April 2002: Beschluß Bundespatentgericht: Aktenzeichen 20 W (pat)
32/00, PatG §§ 1, 4 - zur
Schutzfähigkeit eines Systems für den elektronischen
Zahlungsverkehr:
1.
Geht die anspruchsgemäße Anweisung mit der sie - auch - prägenden
Verwendung eines Identifizierungscodes und dessen Weitergabe an den
Zahlungsempfänger über die bloße Bereitstellung eines
Rechnersystems hinaus und dient sie insoweit der Lösung des
technischen Problems, den elektronischen Zahlungsverkehr sicher
auszubilden, ist das beanspruchte Verfahren weder ein Verfahren für
eine geschäftliche Tätigkeit als solches noch ein Plan oder eine
Regel hierfür (vergl. BGH Mitt. 2001, 553 = GRUR 2002, 143 - Suche
fehlerhafter Zeichenketten). Allein der Umstand, daß beim
beanspruchten Verfahren - auch - geschäftliche Inhalte im Vordergrund
stehen, kann ihm den erforderlichen Charakter einer technischen
Erfindung nicht nehmen.
2. Aus Sinn und Zweck des Patentgesetzes und
einschlägigen Entscheidungen des BGH und des EPA folgt, daß eine
erfinderische Tätigkeit im Sinne von § 1 Abs 1, § 4 PatG nur auf
einem technischen Beitrag zum Stand der Technik beruhen kann.
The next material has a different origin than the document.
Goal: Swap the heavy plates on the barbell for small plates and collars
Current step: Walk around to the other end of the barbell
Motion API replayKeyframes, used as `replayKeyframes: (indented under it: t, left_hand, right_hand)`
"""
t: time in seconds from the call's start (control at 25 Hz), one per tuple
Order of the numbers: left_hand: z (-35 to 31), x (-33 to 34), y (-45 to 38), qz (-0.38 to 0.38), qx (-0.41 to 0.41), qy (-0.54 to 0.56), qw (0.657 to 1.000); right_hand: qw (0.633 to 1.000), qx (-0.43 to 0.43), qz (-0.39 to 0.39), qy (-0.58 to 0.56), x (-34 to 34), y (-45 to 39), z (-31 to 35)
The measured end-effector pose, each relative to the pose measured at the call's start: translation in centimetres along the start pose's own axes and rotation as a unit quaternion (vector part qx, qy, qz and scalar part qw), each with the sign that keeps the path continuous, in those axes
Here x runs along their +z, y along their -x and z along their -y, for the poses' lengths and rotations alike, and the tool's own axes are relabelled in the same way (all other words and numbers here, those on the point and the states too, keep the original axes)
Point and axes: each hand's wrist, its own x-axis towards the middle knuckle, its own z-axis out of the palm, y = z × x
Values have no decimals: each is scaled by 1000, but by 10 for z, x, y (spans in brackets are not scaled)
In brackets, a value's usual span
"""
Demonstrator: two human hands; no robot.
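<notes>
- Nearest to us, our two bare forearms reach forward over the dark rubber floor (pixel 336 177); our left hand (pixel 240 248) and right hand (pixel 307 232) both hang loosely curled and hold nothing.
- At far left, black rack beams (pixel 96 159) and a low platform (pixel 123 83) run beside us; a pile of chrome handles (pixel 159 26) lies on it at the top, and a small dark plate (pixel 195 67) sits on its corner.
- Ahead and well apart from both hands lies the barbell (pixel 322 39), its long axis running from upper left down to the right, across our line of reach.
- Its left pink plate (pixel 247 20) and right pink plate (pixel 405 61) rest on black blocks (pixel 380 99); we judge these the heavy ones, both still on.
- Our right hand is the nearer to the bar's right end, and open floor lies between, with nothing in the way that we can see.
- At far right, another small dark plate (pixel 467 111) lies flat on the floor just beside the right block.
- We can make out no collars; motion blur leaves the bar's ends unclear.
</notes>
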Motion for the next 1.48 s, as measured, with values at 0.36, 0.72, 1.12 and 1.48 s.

Zur
Ermittlung des technischen Beitrags darf der beanspruchte
Erfindungsgegenstand nicht zerlegt und dann nur der Teil der Erfindung
auf erfinderische Tätigkeit, d.h. Naheliegen, geprüft werden, der
aus den technischen Merkmalen besteht. Vielmehr ist der Gegenstand des
Patentanspruchs in seiner Gesamtheit unter Einschluß der an sich
nichttechnischen Merkmale zur Ermittlung des technischen Beitrags zu
berücksichtigen. Untechnische Bedeutungsinhalte bleiben außer
Betracht, sofern sie keinen technischen Bezug aufweisen und auch
mittelbar nicht zur Umschreibung eines technischen Merkmals des
beanspruchten Gegenstands beitragen.